#### PROVIDED DATA

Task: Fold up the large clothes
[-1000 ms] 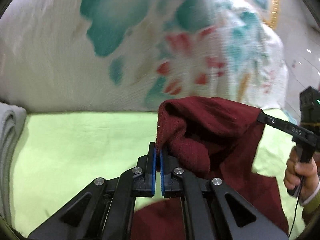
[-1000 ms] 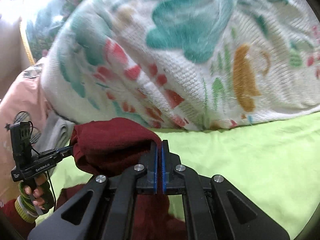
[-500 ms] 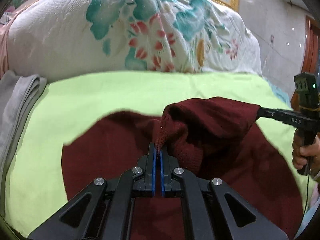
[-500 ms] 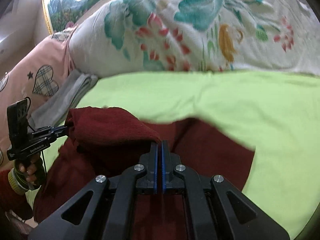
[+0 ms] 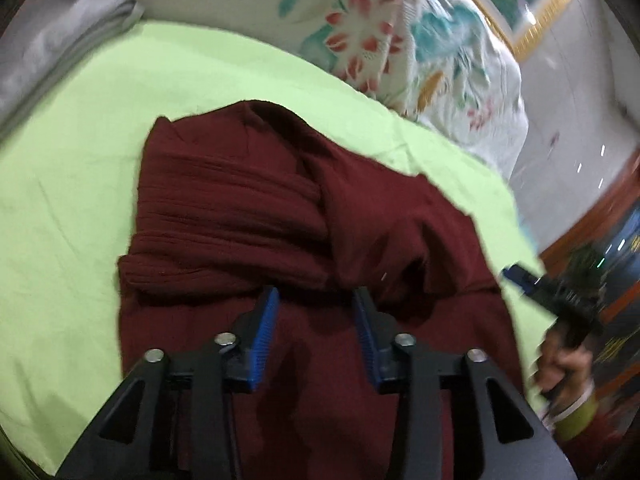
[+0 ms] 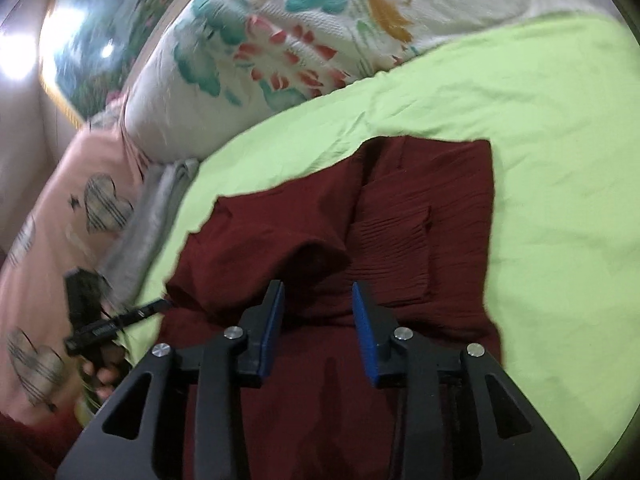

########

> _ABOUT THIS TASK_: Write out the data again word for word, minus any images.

> _EXPECTED ANSWER_:
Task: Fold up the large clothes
[-1000 ms] 
[-1000 ms] 
[-500 ms] 
[-500 ms] 
[+0 ms] 
[+0 ms] 

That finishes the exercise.